Closed btsimonh closed 2 years ago
hmm thinking about this - Q: what NimBLE callbacks originate in the ipc0 task? - probably one of MY callback functions is using too much stack, and the canary was only found corrupt by the above. I'm doing a test with a hand-modified sdkconfig.h - I'm not sure if this will actually increase the IPC stack size or not - 1024->2048 (no experience with sdkconfig here). Time will tell. Crash is now confirmed on other devices, but we also have devices with uptime > 20 hours, where some are barely managing 5 mins :(.
Keep in mind that the device with the 22 hours uptime is only listening to the BLE adverts, nothing else. My other device which queries the TRV's every minutes crashes indeed on a regular basis.
You need commit 08be9140c313af980331d7d8967563ee8c254489 from this repo.
@h2zero - thankyou. Will go for the NimBLE upgrade now :). Was resisting just because we had enough issues of our own, but we're now pretty clear of them, so that time has arrived .... Expect some feedback later today.

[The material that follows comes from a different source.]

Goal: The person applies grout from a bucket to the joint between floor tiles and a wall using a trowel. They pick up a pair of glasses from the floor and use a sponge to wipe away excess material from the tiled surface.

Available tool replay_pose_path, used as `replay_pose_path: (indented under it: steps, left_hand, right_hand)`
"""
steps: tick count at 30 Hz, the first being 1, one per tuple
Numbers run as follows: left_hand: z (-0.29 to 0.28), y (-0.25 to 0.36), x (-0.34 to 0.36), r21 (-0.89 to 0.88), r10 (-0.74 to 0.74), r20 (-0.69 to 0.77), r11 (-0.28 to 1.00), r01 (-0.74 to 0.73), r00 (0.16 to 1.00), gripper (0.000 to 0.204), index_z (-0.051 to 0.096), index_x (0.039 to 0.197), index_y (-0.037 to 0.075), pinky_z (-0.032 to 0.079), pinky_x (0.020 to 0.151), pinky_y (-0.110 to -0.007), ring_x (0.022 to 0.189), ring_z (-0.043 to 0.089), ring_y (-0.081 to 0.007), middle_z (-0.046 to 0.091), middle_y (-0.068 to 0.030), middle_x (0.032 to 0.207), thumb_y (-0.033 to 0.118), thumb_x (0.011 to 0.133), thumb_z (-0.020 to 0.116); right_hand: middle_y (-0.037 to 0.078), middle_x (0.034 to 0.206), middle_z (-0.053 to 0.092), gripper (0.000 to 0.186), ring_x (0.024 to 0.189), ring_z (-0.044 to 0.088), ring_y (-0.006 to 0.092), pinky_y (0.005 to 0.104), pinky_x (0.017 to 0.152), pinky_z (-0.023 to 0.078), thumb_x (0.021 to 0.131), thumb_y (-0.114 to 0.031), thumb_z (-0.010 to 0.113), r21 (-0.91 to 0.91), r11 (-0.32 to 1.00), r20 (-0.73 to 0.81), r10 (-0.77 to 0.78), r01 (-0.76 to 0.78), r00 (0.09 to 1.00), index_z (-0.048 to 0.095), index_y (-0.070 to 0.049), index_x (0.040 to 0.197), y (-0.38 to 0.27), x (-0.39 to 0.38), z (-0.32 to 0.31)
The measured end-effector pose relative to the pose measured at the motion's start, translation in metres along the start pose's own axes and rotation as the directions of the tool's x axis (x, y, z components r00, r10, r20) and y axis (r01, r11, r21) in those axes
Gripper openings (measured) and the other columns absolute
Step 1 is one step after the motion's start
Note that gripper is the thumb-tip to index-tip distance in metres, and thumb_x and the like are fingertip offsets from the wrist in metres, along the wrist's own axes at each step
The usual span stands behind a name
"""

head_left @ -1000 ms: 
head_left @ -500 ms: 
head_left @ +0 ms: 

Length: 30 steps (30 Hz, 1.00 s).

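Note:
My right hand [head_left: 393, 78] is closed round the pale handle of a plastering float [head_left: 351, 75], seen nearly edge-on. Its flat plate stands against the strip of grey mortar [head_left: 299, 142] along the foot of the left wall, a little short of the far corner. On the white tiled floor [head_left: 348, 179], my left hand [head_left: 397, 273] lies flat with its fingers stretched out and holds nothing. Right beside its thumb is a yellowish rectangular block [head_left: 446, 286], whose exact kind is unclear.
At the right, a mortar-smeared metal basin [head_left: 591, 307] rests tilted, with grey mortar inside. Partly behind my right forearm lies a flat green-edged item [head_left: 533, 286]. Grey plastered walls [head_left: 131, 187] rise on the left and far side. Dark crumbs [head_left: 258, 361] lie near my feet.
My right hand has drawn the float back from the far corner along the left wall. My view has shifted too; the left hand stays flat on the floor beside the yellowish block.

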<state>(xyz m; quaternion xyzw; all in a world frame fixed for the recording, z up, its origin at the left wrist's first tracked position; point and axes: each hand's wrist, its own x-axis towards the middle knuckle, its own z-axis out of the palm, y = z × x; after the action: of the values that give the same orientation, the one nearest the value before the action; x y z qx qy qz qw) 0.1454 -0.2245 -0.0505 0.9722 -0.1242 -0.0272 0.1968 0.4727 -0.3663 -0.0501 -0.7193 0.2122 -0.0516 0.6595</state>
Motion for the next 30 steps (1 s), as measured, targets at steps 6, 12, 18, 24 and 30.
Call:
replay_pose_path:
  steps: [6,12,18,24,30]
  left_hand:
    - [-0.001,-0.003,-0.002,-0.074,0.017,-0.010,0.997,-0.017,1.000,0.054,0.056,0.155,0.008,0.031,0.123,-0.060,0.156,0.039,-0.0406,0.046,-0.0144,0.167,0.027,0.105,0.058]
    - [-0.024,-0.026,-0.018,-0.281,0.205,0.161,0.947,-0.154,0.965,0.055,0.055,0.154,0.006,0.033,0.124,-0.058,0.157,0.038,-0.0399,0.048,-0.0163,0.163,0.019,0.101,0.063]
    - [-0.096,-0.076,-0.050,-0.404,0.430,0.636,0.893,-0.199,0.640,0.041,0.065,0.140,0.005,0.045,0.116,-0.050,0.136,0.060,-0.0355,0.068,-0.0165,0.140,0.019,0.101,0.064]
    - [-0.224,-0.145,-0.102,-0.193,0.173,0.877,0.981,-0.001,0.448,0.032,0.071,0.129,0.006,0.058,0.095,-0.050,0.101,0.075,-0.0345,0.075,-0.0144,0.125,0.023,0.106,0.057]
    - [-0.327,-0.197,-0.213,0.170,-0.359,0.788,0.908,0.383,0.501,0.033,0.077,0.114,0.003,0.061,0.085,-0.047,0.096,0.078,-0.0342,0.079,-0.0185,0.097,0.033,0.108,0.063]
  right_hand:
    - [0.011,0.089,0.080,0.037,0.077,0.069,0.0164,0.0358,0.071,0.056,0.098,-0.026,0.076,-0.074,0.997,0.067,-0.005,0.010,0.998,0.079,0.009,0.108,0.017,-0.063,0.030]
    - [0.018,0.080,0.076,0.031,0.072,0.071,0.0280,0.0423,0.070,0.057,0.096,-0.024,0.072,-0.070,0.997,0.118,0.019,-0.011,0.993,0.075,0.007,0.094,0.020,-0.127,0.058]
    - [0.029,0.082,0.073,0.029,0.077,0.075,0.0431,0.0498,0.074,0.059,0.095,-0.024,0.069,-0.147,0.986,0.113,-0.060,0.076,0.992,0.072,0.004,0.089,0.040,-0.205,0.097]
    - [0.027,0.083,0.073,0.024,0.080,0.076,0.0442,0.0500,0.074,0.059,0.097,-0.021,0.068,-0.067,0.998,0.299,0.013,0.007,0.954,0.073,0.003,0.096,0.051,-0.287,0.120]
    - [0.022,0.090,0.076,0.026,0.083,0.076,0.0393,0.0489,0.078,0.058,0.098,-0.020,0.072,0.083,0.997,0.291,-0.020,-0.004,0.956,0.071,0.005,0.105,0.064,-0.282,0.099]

It's a very ugly hack but I could see no other way to maintain support for older arduino versions and the latest master. Will be removed in the future if arduino core ever does a new release.
ok, it's running with latest master, without my 'getResult' in NimBLEClient. only 15 mins so far. Will report.
looking good so far.
Q: in Tasmota, we had these modifications in place to support a unicore ESP32 (ESP32solo1): https://github.com/arendst/Tasmota/commit/b11f1b5483a9baa264adb1ef49688d471f6fea80
Looking at your new commit, I'm not sure we need them anymore? Your thoughts? br,
S
Glad it's working for you so far. You shouldn't need those mods anymore, as it will always use the same core as NimBLE stack for commands except when using arduino rc5/6, but if you're running unicore then that shouldn't matter.
Working on a better solution to this than the current implementation, does not require idf commit checks. promising results so far.
hi h2zero, just popping back to report general success... most people are experiencing good uptime. One report today:
16:10:33.996 Mode a: bat updated
16:10:34.056 MI32: scancomplete
E (7737992) task_wdt: Task watchdog got triggered. The following tasks did not reset the watchdog in time:
E (7737992) task_wdt: - IDLE0 (CPU 0)
E (7737992) task_wdt: Tasks currently running:
E (7737992) task_wdt: CPU 0: btController
E (7737992) task_wdt: CPU 1: IDLE1
E (7737992) task_wdt: Aborting.
abort() was called at PC 0x40188188 on core 0
ELF file SHA256: 0000000000000000
Backtrace: 0x40091054:0x3ffbea80 0x400912d1:0x3ffbeaa0 0x40188188:0x3ffbeac0 0x40084ac9:0x3ffbeae0 0x400158ad:0x3ffb5ef0 0x401b95cb:0x3ffb5f10 0x401b8a8b:0x3ffb5f30 0x4009226a:0x3ffb5f60
Rebooting...
ets Jun 8 2016 00:22:57
very little to go on - except that 'btController' is hogging the CPU for a long time. This could be in esp library, your code, or a BT callback :(. I take it that there is nothing to be gained from any of the backtrace numbers here - we don't get the PC of the actual looping code...?
anyway, so far, much better - thanks again for all your help.
Glad it's working well, sadly that exception you posted is an upstream issue. I have reported it here https://github.com/espressif/esp-idf/issues/6417 and there are a couple other reports of this there as well.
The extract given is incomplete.